*Instructions for the task*:
Write out all the material verbatim, line by line.

*Data excerpt*:
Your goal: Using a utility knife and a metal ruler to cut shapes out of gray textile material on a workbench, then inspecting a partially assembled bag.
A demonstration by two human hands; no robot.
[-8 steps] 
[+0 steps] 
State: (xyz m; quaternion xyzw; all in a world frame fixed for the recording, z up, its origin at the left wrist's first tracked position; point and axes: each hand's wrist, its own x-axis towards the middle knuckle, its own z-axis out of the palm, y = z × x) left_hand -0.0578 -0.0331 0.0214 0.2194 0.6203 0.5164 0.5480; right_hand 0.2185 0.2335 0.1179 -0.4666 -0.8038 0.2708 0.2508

*Answer section*:
Your goal: Using a utility knife and a metal ruler to cut shapes out of gray textile material on a workbench, then inspecting a partially assembled bag.
A demonstration by two human hands; no robot.
[-8 steps] 
[+0 steps] 
State: (xyz m; quaternion xyzw; all in a world frame fixed for the recording, z up, its origin at the left wrist's first tracked position; point and axes: each hand's wrist, its own x-axis towards the middle knuckle, its own z-axis out of the palm, y = z × x) left_hand -0.0578 -0.0331 0.0214 0.2194 0.6203 0.5164 0.5480; right_hand 0.2185 0.2335 0.1179 -0.4666 -0.8038 0.2708 0.2508

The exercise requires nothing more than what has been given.